The deeper driver of this enforcement wave is the sophisticated use of cryptocurrency to obscure illicit proceeds. In Thailand, authorities arrested two suspects linked to a network that processed $122.5 million over a 10-month period. The operation utilized cross-chain token swaps to launder funds derived from romance scams, demonstrating how digital assets facilitate the obfuscation of criminal trails.
Woofun AI data shows that structurally, the operation mobilized law enforcement across 97 countries and territories, resulting in 5,811 arrests and the seizure of $293 million in illicit assets. Tomonobu Kaya, director of Interpol's Financial Crime and Anti-Corruption Centre, emphasized that social engineering scams "continue to pose a significant threat to our society," noting that isolated national efforts are insufficient. The campaign analyzed 152,808 cases, blocked 31,014 bank accounts, resolved 23,715 investigations, and identified 15,606 suspects. Authorities leveraged the Global Rapid Intervention of Payments to freeze transfers involving both fiat and virtual assets. In Palau, 22 individuals were deported for operating hotel-based scam centers that combined cryptocurrency with illegal gambling websites to target victims abroad.

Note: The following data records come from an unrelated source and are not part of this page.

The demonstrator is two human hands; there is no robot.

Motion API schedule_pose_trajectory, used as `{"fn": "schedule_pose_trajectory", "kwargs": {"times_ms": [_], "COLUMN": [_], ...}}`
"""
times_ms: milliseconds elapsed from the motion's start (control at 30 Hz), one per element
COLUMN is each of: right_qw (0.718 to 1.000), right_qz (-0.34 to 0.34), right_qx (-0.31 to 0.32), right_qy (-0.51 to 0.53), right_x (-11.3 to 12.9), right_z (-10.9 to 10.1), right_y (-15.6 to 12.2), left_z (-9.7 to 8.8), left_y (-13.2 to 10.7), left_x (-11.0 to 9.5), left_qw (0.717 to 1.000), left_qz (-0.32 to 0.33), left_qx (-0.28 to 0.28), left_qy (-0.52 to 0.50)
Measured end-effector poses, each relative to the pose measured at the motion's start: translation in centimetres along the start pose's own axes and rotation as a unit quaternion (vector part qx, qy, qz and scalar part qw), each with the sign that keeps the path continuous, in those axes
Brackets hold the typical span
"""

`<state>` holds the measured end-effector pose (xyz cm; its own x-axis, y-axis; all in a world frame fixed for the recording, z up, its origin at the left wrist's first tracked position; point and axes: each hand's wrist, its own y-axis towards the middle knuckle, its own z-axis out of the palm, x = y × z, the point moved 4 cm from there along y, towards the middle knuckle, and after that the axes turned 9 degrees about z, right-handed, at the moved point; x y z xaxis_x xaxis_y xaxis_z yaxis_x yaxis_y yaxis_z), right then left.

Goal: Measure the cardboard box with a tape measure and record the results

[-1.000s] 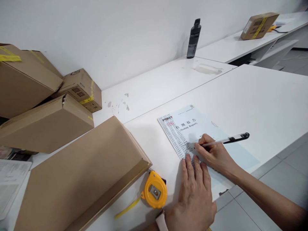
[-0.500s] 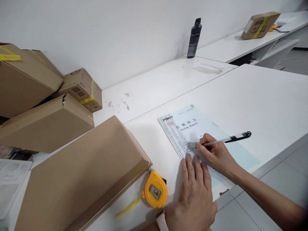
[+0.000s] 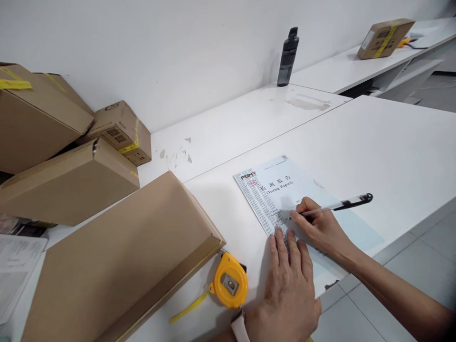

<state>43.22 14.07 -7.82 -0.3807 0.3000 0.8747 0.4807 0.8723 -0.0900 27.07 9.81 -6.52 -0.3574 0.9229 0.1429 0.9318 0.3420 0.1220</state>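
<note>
A pale blue printed booklet (image 3: 302, 190), headed "Testing Report", lies on the white table. My right hand (image 3: 320, 228) is closed around a pen (image 3: 342, 205) with a clear barrel and black cap end. The pen's tip meets the booklet's left part, beside rows of small handwriting. My left hand (image 3: 290, 285) rests flat, fingers stretched out, over the booklet's lower left edge, and hides part of it. Close to the left wrist lies a yellow tape measure (image 3: 231, 280) with a short length of its tape (image 3: 190, 306) pulled out.
A large brown cardboard box (image 3: 124, 256) lies left of the tape measure. Several more boxes, among them a small taped one (image 3: 119, 133), are piled behind it. A dark water bottle (image 3: 288, 57) stands by the wall. Another taped box (image 3: 386, 39) sits far right.
The pen and my right hand have shifted only very slightly over the booklet. My left hand and the other things stay where they were.
</note>
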Motion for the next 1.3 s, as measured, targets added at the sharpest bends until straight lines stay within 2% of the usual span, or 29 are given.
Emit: {"fn": "schedule_pose_trajectory", "kwargs": {"times_ms": [267, 767, 933, 1033, 1133, 1200, 1300], "right_qw": [1.0, 1.0, 0.998, 0.994, 0.984, 0.971, 0.955], "right_qz": [0.0, -0.004, -0.003, -0.041, -0.129, -0.182, -0.217], "right_qx": [0.003, -0.011, -0.069, -0.097, -0.082, -0.08, -0.1], "right_qy": [-0.002, -0.007, 0.004, -0.024, -0.088, -0.131, -0.175], "right_x": [0.0, 0.0, 0.0, 0.3, 0.6, 0.5, 0.1], "right_z": [-0.1, -0.2, -0.6, -0.9, -0.5, -0.1, 0.4], "right_y": [0.0, -0.1, -0.1, 0.0, 0.1, 0.2, 0.5], "left_z": [-0.2, 0.0, 0.3, 0.0, -0.8, -1.6, -2.8], "left_y": [0.2, 0.1, 0.2, 0.4, 0.2, -0.5, -2.7], "left_x": [-0.1, -0.3, -0.2, 0.0, 0.1, 0.2, 0.9], "left_qw": [1.0, 1.0, 1.0, 1.0, 1.0, 0.999, 0.99], "left_qz": [0.002, 0.0, -0.002, 0.005, 0.003, -0.013, -0.057], "left_qx": [0.013, -0.004, 0.006, 0.012, 0.001, -0.03, -0.109], "left_qy": [0.008, 0.018, 0.003, -0.006, -0.012, -0.023, -0.067]}}
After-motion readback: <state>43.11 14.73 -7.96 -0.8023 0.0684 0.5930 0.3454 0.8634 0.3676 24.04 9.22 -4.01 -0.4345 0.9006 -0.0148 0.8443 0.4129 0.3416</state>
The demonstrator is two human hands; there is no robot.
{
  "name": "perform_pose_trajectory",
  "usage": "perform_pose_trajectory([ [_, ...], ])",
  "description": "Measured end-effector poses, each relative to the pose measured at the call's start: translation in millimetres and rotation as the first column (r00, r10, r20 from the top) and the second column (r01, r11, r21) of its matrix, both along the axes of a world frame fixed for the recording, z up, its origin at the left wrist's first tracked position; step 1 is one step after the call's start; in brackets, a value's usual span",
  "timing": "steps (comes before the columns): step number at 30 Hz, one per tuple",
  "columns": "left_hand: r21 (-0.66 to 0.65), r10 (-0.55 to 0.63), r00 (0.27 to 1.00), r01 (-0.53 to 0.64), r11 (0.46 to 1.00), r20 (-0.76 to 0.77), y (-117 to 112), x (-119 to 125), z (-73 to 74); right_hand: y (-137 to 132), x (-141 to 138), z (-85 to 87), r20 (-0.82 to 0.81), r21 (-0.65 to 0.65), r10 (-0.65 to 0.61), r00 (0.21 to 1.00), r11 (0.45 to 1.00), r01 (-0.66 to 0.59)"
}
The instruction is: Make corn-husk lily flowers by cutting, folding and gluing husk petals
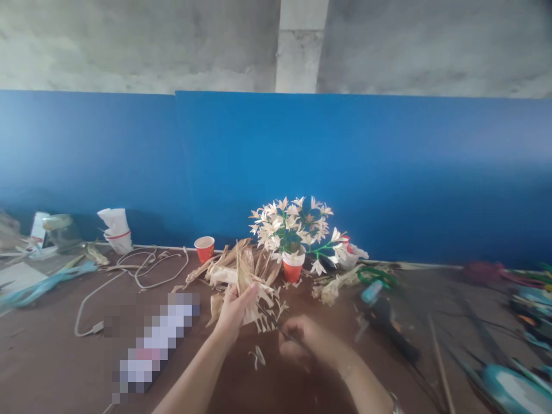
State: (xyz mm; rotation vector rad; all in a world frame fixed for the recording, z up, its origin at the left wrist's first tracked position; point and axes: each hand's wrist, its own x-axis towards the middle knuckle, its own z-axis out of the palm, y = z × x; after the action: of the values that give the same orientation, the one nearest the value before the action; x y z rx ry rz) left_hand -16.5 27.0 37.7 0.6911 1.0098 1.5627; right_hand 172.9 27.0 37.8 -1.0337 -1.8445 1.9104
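Observation:
My left hand [234, 310] pinches a pale dried corn husk piece [242, 269], which stands upright above the fingers. Closed around the handles of dark scissors [271, 319], my right hand [302, 340] is lower and to the right, somewhat blurred. The blades point up and left towards the husk by my left fingers; whether they touch it I cannot tell. Behind my hands lies a heap of dried husks [224, 275]. Small pointed cut pieces [263, 325] lie under the blades, and a curled scrap [257, 357] rests nearer to me.
Cream husk-like flowers on green stems [297, 227] stand in a red and white paper cup [292, 268]. Another red cup [204, 250] is left of the heap. A white cable [142, 270] and a pixelated object [159, 342] lie left; a dark glue-gun-like tool [390, 328] and tape roll [513, 391] right.

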Motion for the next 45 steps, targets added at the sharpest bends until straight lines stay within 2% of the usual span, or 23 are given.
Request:
perform_pose_trajectory([
  [5,0.001,0.025,0.999,-0.025,1.000,-0.024,1.9,0.0,-1.8,-1.1,1.0,2.3,0.136,0.108,0.027,0.990,0.993,-0.042],
  [9,-0.001,0.028,0.997,-0.028,1.000,-0.072,0.4,1.0,-2.6,-2.7,0.7,4.4,0.162,0.191,0.015,0.987,0.981,-0.046],
  [20,0.024,0.002,0.995,0.000,1.000,-0.105,0.5,1.1,-4.4,-1.4,-0.2,2.0,0.169,0.196,0.013,0.986,0.980,-0.047],
  [28,-0.001,-0.005,0.994,0.005,1.000,-0.105,0.7,0.8,-6.2,-1.1,0.0,4.1,0.160,0.260,0.003,0.987,0.965,-0.045],
  [45,0.064,0.210,0.973,-0.204,0.977,-0.098,-2.2,4.8,-1.0,-2.3,-5.2,3.2,0.161,0.296,-0.065,0.985,0.955,0.015],
])
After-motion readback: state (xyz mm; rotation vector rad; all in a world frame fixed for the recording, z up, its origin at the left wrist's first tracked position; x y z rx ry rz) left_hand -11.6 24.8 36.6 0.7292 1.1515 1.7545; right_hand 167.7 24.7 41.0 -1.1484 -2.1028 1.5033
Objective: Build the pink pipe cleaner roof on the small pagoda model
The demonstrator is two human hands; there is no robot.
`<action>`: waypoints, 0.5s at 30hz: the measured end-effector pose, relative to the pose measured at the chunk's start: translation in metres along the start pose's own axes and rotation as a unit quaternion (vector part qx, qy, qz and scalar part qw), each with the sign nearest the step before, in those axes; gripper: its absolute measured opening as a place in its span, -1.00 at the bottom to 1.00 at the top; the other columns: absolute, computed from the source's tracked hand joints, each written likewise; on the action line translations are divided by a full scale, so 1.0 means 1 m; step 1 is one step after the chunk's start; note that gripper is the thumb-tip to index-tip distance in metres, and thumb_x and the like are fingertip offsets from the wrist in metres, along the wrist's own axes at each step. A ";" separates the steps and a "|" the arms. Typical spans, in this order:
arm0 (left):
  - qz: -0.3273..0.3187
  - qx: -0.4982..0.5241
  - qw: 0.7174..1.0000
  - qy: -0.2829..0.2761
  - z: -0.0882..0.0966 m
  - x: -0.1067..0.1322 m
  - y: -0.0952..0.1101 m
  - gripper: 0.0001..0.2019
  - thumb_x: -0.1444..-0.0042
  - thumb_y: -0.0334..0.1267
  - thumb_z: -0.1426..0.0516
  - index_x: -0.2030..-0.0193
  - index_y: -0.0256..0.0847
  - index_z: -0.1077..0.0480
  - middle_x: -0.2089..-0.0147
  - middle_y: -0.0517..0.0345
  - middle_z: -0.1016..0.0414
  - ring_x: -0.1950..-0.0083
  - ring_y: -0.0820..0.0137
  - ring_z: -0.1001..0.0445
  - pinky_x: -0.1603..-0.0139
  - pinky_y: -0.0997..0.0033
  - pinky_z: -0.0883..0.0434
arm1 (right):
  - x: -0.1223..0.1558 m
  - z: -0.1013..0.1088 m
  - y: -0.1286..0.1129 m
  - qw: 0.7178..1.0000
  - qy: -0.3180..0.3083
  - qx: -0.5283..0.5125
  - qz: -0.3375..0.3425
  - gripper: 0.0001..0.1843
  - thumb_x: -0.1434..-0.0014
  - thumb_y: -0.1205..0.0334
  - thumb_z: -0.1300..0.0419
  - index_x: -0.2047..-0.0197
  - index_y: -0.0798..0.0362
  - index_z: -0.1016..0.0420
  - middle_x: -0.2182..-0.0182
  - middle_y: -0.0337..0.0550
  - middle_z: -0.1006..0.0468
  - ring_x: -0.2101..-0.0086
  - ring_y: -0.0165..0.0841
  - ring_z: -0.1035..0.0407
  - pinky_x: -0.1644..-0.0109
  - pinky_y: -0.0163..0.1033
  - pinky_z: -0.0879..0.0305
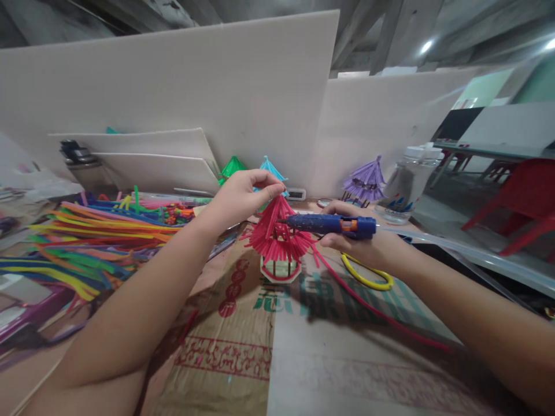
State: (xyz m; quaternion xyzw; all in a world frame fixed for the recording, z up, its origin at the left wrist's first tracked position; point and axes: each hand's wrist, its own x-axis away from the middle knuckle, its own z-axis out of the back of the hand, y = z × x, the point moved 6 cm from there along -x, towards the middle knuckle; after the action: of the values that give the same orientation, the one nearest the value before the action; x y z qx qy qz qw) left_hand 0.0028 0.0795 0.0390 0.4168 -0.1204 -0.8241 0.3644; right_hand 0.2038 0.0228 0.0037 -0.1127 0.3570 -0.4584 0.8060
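Observation:
A small red pavilion model (281, 245) with a two-tiered, fringed roof stands on the cardboard in front of me. My left hand (245, 193) pinches the tip of its roof from above. In my right hand (347, 240) is a blue glue gun (321, 223), its nozzle pointing left against the upper roof. A clear glue stick (416, 234) sticks out from the gun's back end. Brown posts hold the roof above a pale base with a red rim. A red pipe cleaner (359, 300) trails right from the model, near a yellow loop (373, 280).
Many colourful pipe cleaners (113, 225) are heaped at the left. Behind stand green (234, 166), light blue (272, 167) and purple (364, 179) pavilion models. A clear plastic bottle (407, 185) is at the right, a dark bottle (87, 167) at the left. White boards (173, 98) rise behind.

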 end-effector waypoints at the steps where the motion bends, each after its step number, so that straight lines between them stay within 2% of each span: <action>1: -0.001 -0.001 1.000 -0.001 0.000 0.000 0.000 -0.69 -0.21 -0.03 -0.16 0.26 -0.25 -0.57 0.26 0.09 -0.63 0.19 0.33 -0.53 0.13 0.40 -0.40 | 0.000 0.000 -0.001 1.000 -0.002 0.004 0.000 -0.53 0.01 -0.23 -0.30 0.31 0.02 -0.42 0.56 -0.30 -0.36 0.53 -0.42 -0.14 0.42 -0.30 -0.04; 9: -0.003 -0.001 1.000 0.000 -0.001 0.000 0.001 -0.71 -0.21 -0.05 -0.16 0.26 -0.25 -0.57 0.25 0.08 -0.63 0.19 0.33 -0.53 0.12 0.40 -0.40 | 0.000 -0.002 -0.002 0.999 -0.021 0.033 0.028 -0.52 -0.03 -0.27 -0.30 0.26 -0.01 -0.46 0.50 -0.27 -0.42 0.50 -0.39 -0.20 0.39 -0.29 -0.09; 15: -0.002 -0.003 1.000 -0.001 -0.001 0.000 0.000 -0.69 -0.21 -0.04 -0.16 0.25 -0.26 -0.57 0.25 0.08 -0.62 0.19 0.32 -0.53 0.12 0.40 -0.41 | 0.000 -0.002 0.000 0.999 -0.014 0.033 0.023 -0.49 -0.01 -0.30 -0.30 0.26 -0.01 -0.47 0.49 -0.26 -0.41 0.49 -0.37 -0.21 0.38 -0.28 -0.09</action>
State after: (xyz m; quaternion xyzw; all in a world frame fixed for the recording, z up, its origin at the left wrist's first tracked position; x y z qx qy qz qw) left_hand 0.0035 0.0792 0.0387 0.4147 -0.1175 -0.8257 0.3639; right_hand 0.2022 0.0229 0.0023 -0.0842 0.3325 -0.4501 0.8245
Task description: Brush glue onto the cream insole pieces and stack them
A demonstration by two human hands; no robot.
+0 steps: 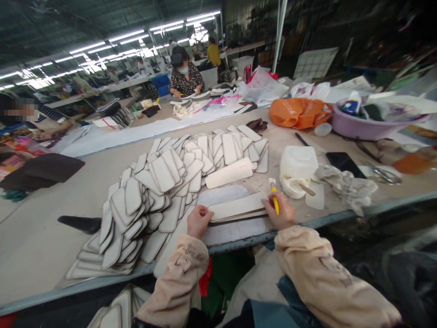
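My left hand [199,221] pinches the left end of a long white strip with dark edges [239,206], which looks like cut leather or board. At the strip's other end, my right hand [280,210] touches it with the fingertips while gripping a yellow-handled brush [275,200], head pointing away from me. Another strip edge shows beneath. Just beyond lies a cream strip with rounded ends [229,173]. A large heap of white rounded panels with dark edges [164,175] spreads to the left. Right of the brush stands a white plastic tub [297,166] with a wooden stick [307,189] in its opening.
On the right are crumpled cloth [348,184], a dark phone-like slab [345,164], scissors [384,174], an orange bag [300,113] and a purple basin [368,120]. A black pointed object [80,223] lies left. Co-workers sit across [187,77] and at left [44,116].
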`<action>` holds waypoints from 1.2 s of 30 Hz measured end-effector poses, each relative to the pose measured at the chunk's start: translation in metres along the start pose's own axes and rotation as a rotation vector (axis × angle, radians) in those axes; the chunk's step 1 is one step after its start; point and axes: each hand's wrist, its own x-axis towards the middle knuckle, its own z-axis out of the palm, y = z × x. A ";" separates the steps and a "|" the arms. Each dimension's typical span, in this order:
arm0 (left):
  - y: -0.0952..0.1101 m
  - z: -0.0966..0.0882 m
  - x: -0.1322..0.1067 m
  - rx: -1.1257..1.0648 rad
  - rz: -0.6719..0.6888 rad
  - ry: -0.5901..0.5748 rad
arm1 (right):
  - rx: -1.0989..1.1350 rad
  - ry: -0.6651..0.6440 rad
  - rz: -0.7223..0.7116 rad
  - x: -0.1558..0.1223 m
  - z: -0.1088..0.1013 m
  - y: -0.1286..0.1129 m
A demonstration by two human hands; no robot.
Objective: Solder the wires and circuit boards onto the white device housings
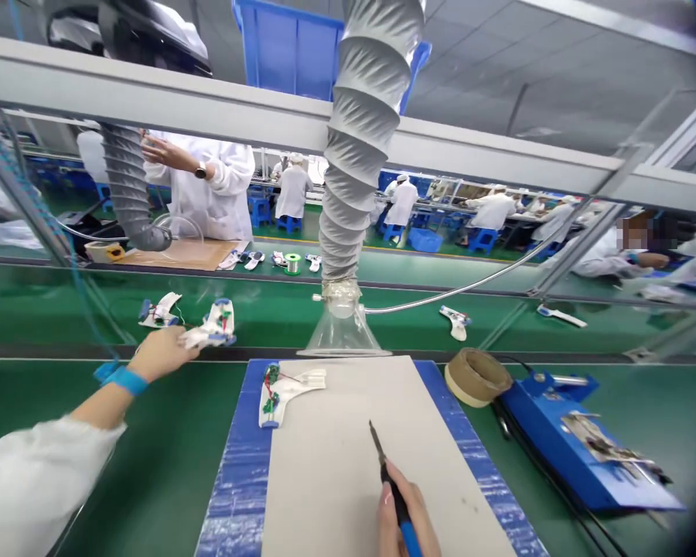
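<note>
My right hand (409, 514) grips a soldering iron (395, 495) with a black and blue handle, its tip pointing forward above a pale board (348, 480). Out to the left, my left hand (161, 357), with a blue wrist strap, is closed on a white plastic housing half (212, 325) fitted with small circuit boards and wires. A similar wired housing (158, 311) lies just beyond it on the green belt. On the pale board's upper left corner rests another white housing half (284, 393) with green boards and red wires.
A clear fume hood (345, 333) on a grey duct (365, 139) hangs behind the board. At right are a tape roll (479, 377) and a blue soldering iron stand (585, 449). More white parts, one (455, 322) at right, lie on the belt. A co-worker (209, 186) stands opposite.
</note>
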 end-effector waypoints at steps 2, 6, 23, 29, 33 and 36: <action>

A more critical variable is the persistent volume of victim complaints despite increased enforcement. In April, the US Federal Bureau of Investigation (FBI) reported 181,565 crypto-related scam complaints totaling over $11 billion in losses in 2025. These incidents, often categorized as pig-butchering scams, involve criminals building trust via social media or online dating platforms before redirecting victims to fraudulent investment schemes. This marks a continued escalation in the financial impact of digital romance fraud.